== What is being asked ==
The answer must be the full listing, restated word for word.

== Input data ==
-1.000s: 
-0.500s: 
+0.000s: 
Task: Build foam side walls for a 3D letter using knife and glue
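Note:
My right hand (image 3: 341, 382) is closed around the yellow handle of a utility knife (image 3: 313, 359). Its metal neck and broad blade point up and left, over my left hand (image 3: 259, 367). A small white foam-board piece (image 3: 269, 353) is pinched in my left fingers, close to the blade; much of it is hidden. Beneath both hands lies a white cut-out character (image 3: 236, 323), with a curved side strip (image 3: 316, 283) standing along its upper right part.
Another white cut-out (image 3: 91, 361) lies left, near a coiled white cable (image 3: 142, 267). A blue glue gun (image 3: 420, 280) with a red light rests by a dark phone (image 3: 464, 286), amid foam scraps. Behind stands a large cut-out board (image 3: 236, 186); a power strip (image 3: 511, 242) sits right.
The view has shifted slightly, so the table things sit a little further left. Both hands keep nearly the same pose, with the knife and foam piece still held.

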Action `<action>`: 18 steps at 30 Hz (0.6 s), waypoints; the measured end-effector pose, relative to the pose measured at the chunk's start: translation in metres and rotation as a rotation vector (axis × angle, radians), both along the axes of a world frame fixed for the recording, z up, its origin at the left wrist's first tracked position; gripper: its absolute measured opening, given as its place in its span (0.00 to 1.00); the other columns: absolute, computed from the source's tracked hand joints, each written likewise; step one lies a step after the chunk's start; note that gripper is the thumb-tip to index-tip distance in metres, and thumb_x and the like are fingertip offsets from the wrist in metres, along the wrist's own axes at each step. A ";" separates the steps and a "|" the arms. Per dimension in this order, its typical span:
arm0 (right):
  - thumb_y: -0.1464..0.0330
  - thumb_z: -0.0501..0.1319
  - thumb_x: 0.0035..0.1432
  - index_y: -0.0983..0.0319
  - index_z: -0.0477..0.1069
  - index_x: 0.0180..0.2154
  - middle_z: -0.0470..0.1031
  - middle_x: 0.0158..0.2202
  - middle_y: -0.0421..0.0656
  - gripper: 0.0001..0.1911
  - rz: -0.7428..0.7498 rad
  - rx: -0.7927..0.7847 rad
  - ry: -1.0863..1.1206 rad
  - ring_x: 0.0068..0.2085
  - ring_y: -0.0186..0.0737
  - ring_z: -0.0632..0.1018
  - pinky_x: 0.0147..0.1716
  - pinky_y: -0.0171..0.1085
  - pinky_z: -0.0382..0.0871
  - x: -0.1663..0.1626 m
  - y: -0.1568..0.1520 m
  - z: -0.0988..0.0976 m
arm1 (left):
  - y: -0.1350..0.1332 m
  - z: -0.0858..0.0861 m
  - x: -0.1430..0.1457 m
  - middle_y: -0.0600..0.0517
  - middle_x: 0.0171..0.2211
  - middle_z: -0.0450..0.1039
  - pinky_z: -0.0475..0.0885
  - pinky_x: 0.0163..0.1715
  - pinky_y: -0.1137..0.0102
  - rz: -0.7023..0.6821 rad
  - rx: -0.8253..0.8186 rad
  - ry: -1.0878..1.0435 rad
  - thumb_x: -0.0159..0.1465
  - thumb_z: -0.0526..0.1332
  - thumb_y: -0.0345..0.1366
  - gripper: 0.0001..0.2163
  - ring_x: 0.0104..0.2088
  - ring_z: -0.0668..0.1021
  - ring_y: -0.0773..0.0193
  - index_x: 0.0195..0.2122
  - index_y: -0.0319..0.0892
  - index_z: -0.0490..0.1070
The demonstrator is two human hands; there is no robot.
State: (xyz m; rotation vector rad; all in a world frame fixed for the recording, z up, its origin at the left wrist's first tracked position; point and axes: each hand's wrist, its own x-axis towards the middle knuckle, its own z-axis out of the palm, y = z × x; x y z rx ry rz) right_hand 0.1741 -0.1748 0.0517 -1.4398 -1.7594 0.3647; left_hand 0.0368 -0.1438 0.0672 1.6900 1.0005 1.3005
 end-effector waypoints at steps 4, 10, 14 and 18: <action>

== Result of this task ==
-1.000s: 
-0.500s: 
+0.000s: 
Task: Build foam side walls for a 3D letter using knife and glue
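Note:
My right hand (image 3: 341, 382) is closed around the yellow handle of a utility knife (image 3: 313, 359). Its metal neck and broad blade point up and left, over my left hand (image 3: 259, 367). A small white foam-board piece (image 3: 269, 353) is pinched in my left fingers, close to the blade; much of it is hidden. Beneath both hands lies a white cut-out character (image 3: 236, 323), with a curved side strip (image 3: 316, 283) standing along its upper right part.
Another white cut-out (image 3: 91, 361) lies left, near a coiled white cable (image 3: 142, 267). A blue glue gun (image 3: 420, 280) with a red light rests by a dark phone (image 3: 464, 286), amid foam scraps. Behind stands a large cut-out board (image 3: 236, 186); a power strip (image 3: 511, 242) sits right.
The view has shifted slightly, so the table things sit a little further left. Both hands keep nearly the same pose, with the knife and foam piece still held.
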
Action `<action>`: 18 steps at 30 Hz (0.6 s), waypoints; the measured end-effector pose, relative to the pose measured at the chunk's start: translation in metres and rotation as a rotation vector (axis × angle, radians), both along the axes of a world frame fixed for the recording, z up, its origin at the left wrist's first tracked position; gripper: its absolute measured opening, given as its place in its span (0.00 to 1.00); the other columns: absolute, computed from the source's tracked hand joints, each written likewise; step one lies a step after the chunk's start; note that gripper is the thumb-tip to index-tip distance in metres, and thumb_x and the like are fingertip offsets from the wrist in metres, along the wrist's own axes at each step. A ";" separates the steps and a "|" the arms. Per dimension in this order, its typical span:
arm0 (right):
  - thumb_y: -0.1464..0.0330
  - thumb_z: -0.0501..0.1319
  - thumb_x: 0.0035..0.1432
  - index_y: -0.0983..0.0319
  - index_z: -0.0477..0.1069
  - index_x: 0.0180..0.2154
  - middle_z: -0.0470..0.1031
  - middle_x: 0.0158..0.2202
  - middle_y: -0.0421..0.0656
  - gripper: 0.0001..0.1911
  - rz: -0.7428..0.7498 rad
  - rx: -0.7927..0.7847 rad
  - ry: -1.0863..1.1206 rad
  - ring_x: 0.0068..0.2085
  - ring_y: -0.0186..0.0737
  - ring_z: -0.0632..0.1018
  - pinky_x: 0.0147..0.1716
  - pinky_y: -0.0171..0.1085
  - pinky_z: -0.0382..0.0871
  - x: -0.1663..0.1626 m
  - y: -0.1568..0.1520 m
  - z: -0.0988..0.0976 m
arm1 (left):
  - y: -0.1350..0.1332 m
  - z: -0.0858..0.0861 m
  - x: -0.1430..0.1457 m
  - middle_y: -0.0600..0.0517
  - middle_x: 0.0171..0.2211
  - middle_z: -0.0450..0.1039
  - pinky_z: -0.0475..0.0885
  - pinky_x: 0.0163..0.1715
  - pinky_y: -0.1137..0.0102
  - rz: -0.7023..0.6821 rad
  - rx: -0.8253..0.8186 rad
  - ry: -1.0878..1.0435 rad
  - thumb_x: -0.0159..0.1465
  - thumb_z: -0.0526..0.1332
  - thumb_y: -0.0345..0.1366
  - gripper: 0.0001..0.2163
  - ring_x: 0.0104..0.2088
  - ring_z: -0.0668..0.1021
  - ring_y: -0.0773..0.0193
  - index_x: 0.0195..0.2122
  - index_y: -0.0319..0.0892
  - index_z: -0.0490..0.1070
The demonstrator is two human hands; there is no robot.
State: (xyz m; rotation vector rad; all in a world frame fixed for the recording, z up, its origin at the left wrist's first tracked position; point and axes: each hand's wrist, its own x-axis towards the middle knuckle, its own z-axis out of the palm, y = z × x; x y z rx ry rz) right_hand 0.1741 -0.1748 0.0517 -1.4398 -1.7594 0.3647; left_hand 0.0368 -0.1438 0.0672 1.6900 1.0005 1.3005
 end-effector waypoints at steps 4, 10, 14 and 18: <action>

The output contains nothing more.